Długoterminowym rozwiązaniem problemu terroryzmu nie jest wzmocnienie bezpieczeństwa na niektórych obszarach i ignorowanie źródła problemu. Im bardziej staramy się zwiększać bezpieczeństwo, tym więcej problemów się pojawi. To właśnie ułatwia radykalistom przekonywanie dzieci, że są w stanie wojny, że nie mają innego wyjścia niż walczyć, że jedynym aktem odwagi, jaki mogą osiągnąć, jest zakończenie własnego życia, aby mogli zgładzić swoich wrogów.
Musimy zająć się podstawową przyczyną: brakiem szans, przed którymi stoją. W ten sposób znacznie trudniej będzie przeprowadzić tego typu ekstremistyczne rekrutacje. Zapewnijmy i ułatwmy edukację, otwórzmy okienko możliwości, zamiast zamknąć rolety i zablokować to, co ma do zaoferowania światełko w tunelu. To da im siłę do powiedzenia “nie”.
Jeśli będą czuły się usatysfakcjonowanie i zadowolone ze swojego życia, nie będą musiały czekać, aż ktoś da im poczucie bezpieczeństwa.
Zastanów się – ile razy byłeś tak przygnębiony, że uległeś emocjom i podjąłeś najgorszą możliwą decyzję? Gdybyśmy wszyscy mogli postawić się na miejscu dzieci, które oceniamy tak niesprawiedliwie, bylibyśmy bliżej znalezienia rozwiązania.
Uwaga redaktora: Pamiętaj, że wiele badań psychologicznych wykazało, że okoliczności mają ogromną władzę nad Twoimi działaniami. Niewinni uczniowie mogą stać się tyranami, jak w niesławnym eksperymencie więziennym Stanforda Milgrama.
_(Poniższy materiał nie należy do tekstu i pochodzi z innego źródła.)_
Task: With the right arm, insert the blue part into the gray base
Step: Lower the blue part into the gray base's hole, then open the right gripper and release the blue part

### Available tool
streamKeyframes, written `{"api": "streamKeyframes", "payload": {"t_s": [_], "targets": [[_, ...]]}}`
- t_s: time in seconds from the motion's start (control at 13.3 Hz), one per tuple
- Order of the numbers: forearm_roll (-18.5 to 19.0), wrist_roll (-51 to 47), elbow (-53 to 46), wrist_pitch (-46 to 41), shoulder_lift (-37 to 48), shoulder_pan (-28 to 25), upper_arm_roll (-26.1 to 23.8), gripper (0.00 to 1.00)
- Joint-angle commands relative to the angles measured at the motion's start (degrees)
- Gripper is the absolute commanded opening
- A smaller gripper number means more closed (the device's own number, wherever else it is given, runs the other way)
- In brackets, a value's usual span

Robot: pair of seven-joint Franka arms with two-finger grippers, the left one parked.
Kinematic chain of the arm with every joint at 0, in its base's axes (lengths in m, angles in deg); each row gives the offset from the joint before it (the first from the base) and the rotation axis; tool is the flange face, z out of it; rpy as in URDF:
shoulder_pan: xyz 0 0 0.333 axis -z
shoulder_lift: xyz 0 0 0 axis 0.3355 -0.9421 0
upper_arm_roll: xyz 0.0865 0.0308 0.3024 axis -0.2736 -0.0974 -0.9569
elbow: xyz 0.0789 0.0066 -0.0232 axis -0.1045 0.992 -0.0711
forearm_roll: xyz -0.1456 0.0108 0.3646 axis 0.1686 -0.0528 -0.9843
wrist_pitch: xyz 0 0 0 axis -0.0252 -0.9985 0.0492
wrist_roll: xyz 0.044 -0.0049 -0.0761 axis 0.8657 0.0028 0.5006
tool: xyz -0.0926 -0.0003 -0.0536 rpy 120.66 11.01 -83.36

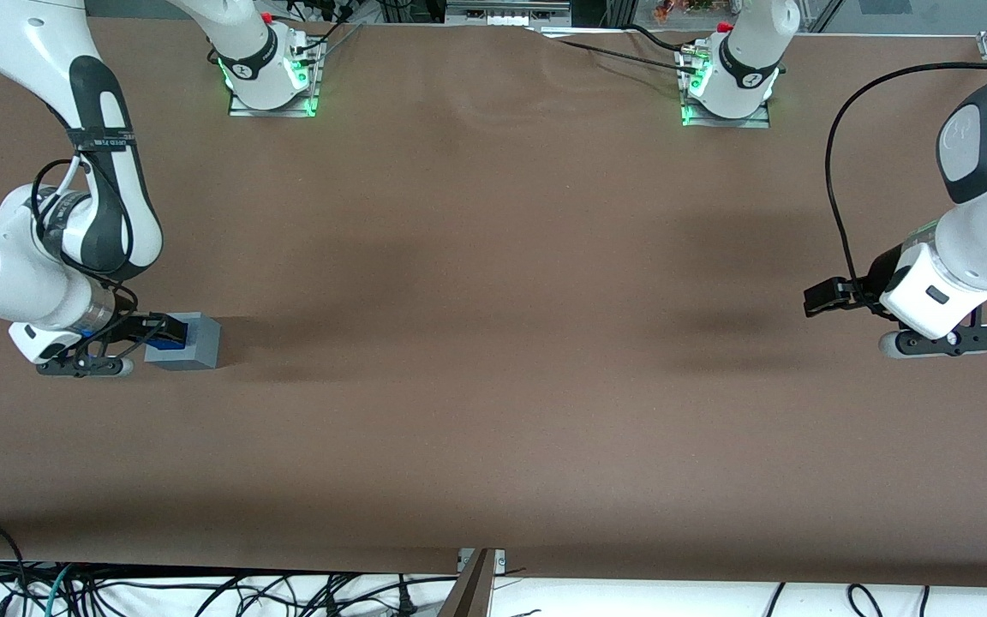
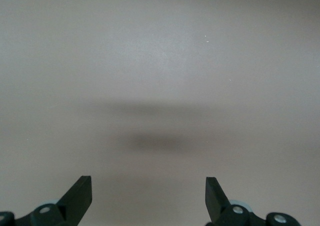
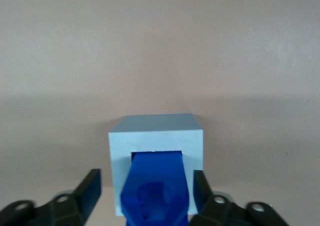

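At the working arm's end of the brown surface (image 1: 493, 300), the white jointed right arm (image 1: 48, 257) reaches low, its black two-finger claw (image 1: 155, 332) level with the small light-gray plastic cube that serves as the gray base (image 1: 194, 343). The small deep-blue plastic piece, the blue part (image 1: 170, 341), shows as a sliver between the claw and the base in the front view.

The right wrist view gives the closer account: the blue part (image 3: 159, 186) sits with its leading end inside the square recess of the gray base (image 3: 156, 136), its knobbed end protruding toward the camera. The claw (image 3: 146, 191) stands open, a black finger (image 3: 90, 192) on either side of the part with a visible gap between each finger and the blue plastic; nothing is gripped.

The insertion looks largely made, though how deeply the part is seated cannot be told. To finish well, the claw would best draw straight back along the line of the part, fingers kept wide, so neither pad catches the protruding end and drags it out or tips the light base. If the part needs seating further, a gentle, centred push along the recess axis would suit, since the base rests loose on the surface and could slide.
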Motion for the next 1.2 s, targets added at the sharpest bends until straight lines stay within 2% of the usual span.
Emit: {"api": "streamKeyframes", "payload": {"t_s": [0.0,0.23,0.45,0.68,0.98,1.13], "targets": [[-0.49,-1.07,-4.64,-5.80,0.54,-0.27,0.06,0.99],[0.30,-1.16,-8.96,-13.10,3.52,-0.88,0.06,0.99],[0.56,-1.33,-9.23,-19.16,10.19,-2.29,-0.20,0.99],[3.54,-1.60,-9.23,-25.23,16.96,-4.12,-1.08,0.99],[4.78,-2.04,-8.79,-27.18,19.79,-5.01,-1.61,0.99],[7.41,-3.08,-8.35,-26.65,19.18,-5.53,-2.31,0.99]]}}
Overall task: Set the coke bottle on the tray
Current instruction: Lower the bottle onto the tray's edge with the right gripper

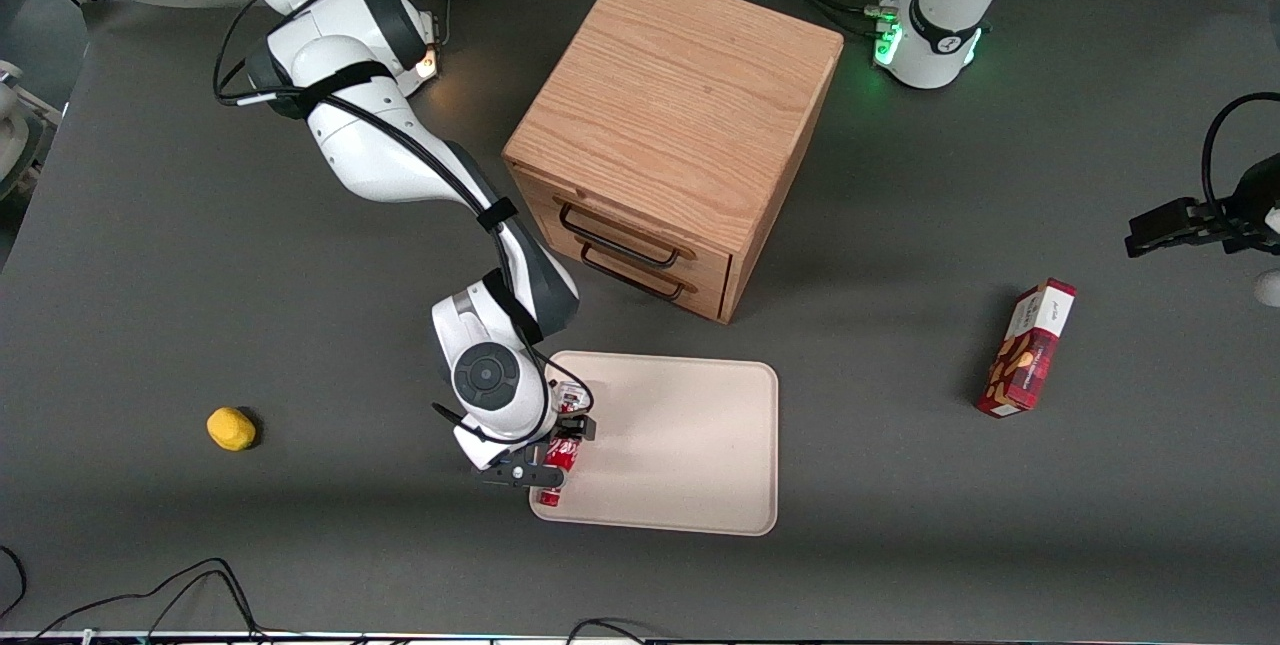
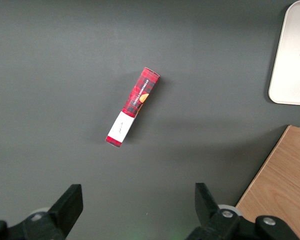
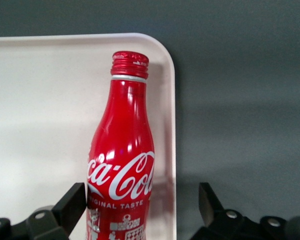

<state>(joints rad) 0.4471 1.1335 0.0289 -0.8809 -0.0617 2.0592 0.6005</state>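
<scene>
The gripper (image 1: 553, 447) hangs over the tray (image 1: 690, 445) corner, fingers spread around (not touching) the coke bottle (image 3: 122, 170).

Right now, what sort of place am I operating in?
Most likely a robot lab tabletop. A dark grey mat-covered table carries staged props: a wooden two-drawer cabinet, a cream rectangular tray, and cables along the table's edge. The end effector is open around the red coke bottle at the tray's edge.

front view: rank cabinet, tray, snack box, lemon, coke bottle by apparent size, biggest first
1. Wooden cabinet
2. Tray
3. Snack box
4. Coke bottle, partly hidden by the gripper at the tray's edge, so unsure against the lemon
5. Lemon
</scene>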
Celem tego artykułu jest wzbudzenie refleksji nad wiadomościami “oko za oko”, które krążą ostatnio w Internecie. Są zrozumiałe na skutek emocji, jakie budzi dane wydarzenie terrorystyczne, ale nie zapewniają żadnego możliwego rozwiązania, które ostatecznie zlikwidowałoby te ataki.